How do Odds Develop for Repeated Men's Singles Matches?

These posts expand the analysis from the previous two posts on repeated matches. In the first post, we discussed the test-retest reliability of badminton matches. Then, in the second post, we saw what the most frequent line-ups are and how often the matches between these players were won by the same player or pair.

In this post, we will discuss some of the most frequent men’s singles line-ups. Other disciplines will follow shortly.

Methodology

Each plot will show one black square for every match between the players in my database for which there is information about odds for the match winner. The position on the x-axis is given by the date of the match. For the position on the y-axis, we use the implied probability to win the match

\[p_{1,2} = \frac{\frac{1}{o_{1,2}}}{ \frac{1}{o_1} + \frac{1}{o_2} },\]

where \(p_{1,2}\) is the probability for each player to win the match and \(o_{1,2}\) is the geometric mean of the oldest match winner odds for all bookmakers, whose odds are present in the database. Matches that are more likely to be won by the first player are lower than matches expected to be won by the second player. Thus below and above the plot the names of the players are given as the axes correspond to matches won with certainty by each player.

For each match we then add an arrow pointing in the direction of the winner of the match. If the match was won by the second player, the arrow points downwards, if the match was won by the first player, the arrow points upwards. In case of a match that was not properly finished there is no arrow. Thus the arrow points in the direction of the expected movement of the odds, if the first player had won a match, we would expect the subsequent matches probability for his win to be closer to 100%, thus lower on the plot.

Lin Dan - Lee Chong Wei

Lin Dan - Lee Chong Wei

We begin the analysis with the great rivalry of Lin Dan and Lee Chong Wei. We can see that mostly the implied probabilities tend to follow the drift suggested by the won matches. The first match in the dataset has an implied probability for a win by Lee CW of about 30%. After this match is won by Lee CW, the next match has an implied probability of close to 50%. This match is then won by Lin Dan, the subsequent match then only has an implied probability of 45% for a win by Lee CW. This match is won by Lee CW and thus the implied probability increases to close to 60%.

The following matches are a bit more noisy.

From 2015 on, the pattern can be easily observed again. Following a win by Lin Dan in autumn 2016 the implied probability decreases. After each of Lee CW’s next three wins, the implied probability then increases again, only to fall again after Lin Dan’s next win.

Lee Chong Wei - Chen Long

Lee Chong Wei - Chen Long

The line-up of Lee Chong Wei and Chen Long had the most matches in our recent analysis. The plot seems to be more noisy than for the line-up between Lin Dan and Lee Chong Wei. However, we can still see some patterns, such as from 2013 to the end of the dataset in 2017, there are only two instances where the movement of the odds does not match the expected movement as indicated by the arrows. After Chen Long’s first win in 2014, the implied probability for him winning the next match gets lower. In 2016 after Lee CW’s first win the odds move in favor of Chen Long.

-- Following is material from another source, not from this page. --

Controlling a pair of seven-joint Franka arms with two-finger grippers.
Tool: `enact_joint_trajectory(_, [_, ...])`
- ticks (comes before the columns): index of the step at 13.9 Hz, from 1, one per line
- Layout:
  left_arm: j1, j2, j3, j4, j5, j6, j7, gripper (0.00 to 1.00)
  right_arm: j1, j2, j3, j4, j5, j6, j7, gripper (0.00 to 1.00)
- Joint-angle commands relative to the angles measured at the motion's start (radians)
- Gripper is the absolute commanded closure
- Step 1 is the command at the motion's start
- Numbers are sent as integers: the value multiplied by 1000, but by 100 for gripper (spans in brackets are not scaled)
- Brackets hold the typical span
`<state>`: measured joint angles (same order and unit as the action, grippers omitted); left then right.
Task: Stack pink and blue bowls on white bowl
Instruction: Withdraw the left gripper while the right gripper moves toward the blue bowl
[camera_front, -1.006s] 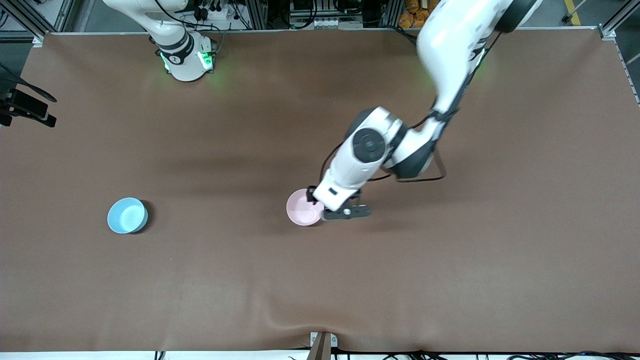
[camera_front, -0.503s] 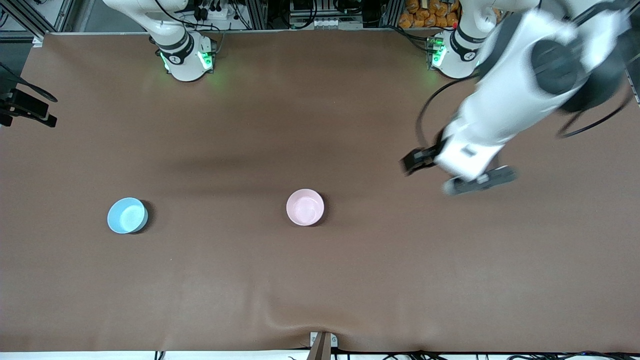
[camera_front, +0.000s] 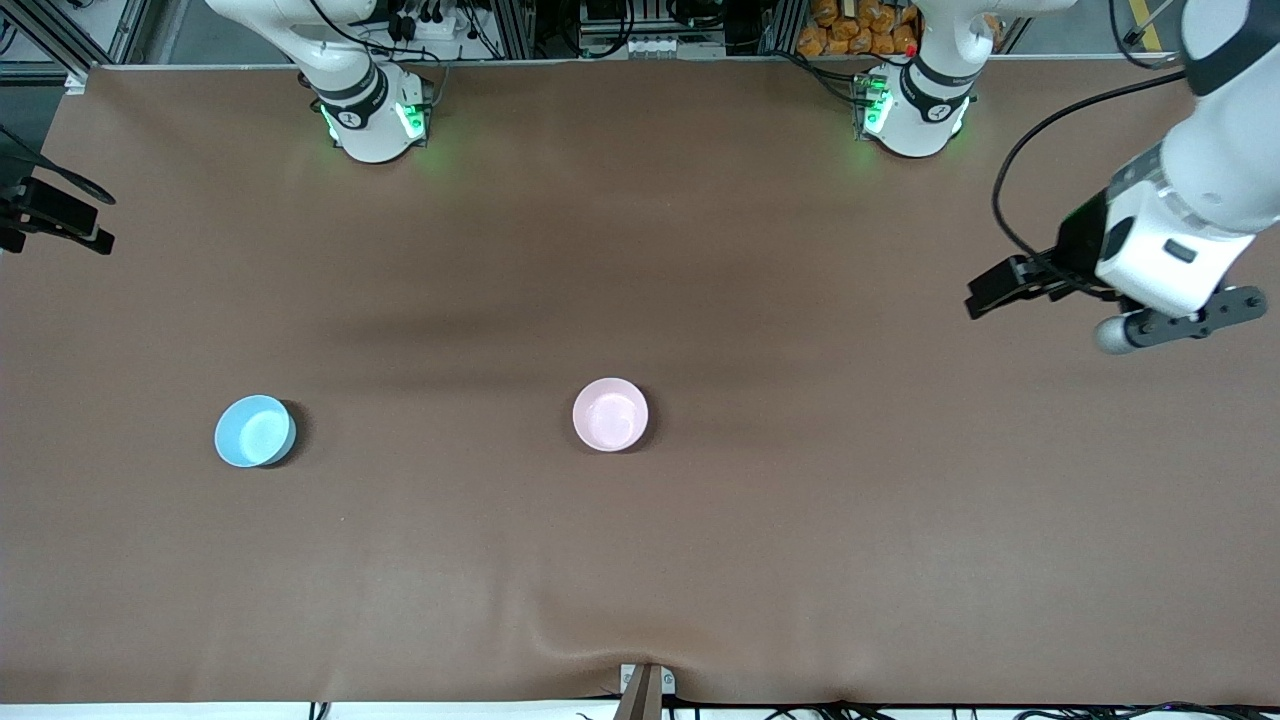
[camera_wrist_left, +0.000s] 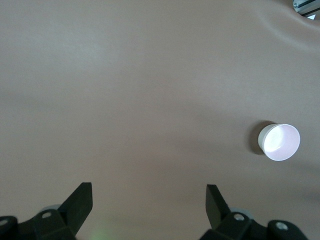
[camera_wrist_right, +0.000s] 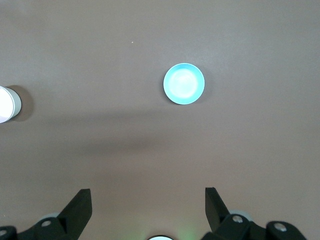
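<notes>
The right gripper (camera_wrist_right: 148, 207) is being held high over the table (camera_front: 700, 560) toward the right arm's end, its fingers (camera_wrist_right: 80, 202) spread wide with nothing between them; it is not showing in the front view, where only the right arm's base is being seen, and the arm is waiting; the blue bowl (camera_front: 255, 431) is sitting upright on the table toward that same end, empty, glossy and light sky blue, its round rim being seen whole in the right wrist view (camera_wrist_right: 184, 84); the pink bowl (camera_front: 610, 414) is standing near the middle of the table, well apart from the blue bowl and about as near to the front camera; it is pale pink, smooth and empty inside, and it is showing almost white in the left wrist view (camera_wrist_left: 279, 142); whether a white bowl is sitting under it cannot be told from these views; the left gripper (camera_front: 1040, 290) is hanging in the air over bare table toward the left arm's end, well apart from the pink bowl; its fingers (camera_wrist_left: 216, 200) are standing fully apart, released, nothing being gripped or touched.
</notes>
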<state>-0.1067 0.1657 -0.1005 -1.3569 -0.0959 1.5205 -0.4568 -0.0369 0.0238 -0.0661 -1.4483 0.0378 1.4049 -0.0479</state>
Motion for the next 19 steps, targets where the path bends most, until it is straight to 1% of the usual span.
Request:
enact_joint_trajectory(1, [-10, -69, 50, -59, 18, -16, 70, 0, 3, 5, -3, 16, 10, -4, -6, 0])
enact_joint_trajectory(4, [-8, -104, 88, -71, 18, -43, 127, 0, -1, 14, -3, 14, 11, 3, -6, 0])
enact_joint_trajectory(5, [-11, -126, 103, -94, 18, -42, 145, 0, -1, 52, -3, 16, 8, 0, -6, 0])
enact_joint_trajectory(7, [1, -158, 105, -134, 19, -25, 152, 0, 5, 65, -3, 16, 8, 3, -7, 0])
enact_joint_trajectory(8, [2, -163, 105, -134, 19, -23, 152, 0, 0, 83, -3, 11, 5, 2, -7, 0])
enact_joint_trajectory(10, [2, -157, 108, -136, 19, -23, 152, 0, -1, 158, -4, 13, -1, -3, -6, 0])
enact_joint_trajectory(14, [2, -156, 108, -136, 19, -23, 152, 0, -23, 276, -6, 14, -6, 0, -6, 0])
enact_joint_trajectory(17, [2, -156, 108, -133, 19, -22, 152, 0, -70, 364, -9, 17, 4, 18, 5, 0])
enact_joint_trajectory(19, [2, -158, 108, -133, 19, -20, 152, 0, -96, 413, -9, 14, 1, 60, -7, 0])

Chen Long - Viktor Axelsen

Chen Long - Viktor Axelsen

Here we see a distinct movement in the odds. From implied probabilities of around 10% for a win by Axelsen, the odds changed to an even match. This can easily explained by Axelsen’s age. As he is much younger, during their first meetings he was not the world-class player he later became. Thus the odds moved in favor of Axelsen despite Chen Long winning their first seven encounters. After that we can see a zigzag pattern that can be explained by the outcomes of the matches. This zigzag is overlaid with an upward trend due to Axelsen’s general improvements.

Viktor Axelsen - Kento Momota

Viktor Axelsen - Kento Momota

Their first encounter was at the Junior World Team Championships in 2010 and was won by Axelsen. This is not in the dataset, as there were no odds on this match. The dataset begins in 2014 and mostly consists of matches won by Momota. We thus see a general upward trend, as the bookies were becoming more and more confident in wins by Momota. Only after Momotas long break in 2020 and 2021, the opinion shifted and Axelsen was correctly given a much larger winning probability.

Chou Tien Chen - Ka Long Ng

Chou Tien Chen - Ka Long Ng

This line-up is also one with lots of matches and also shows some nice zigzag patterns. For example in 2018 when the first three matches were won by Chou, Ng and then Chou again. The implied probability for a win by Ka Long Ng correspondingly go down, up and then down again.

Conclusion

Mostly the resulting zigzag pattern is observable in the plots, even though we didn’t use any sophisticated analysis. A more thorough analysis could also include how clearly the match was won by the respective winner. Also other factors such as the age of each player, as shown in the case of the matches with Viktor Axelsen and Chen Long, would be of importance.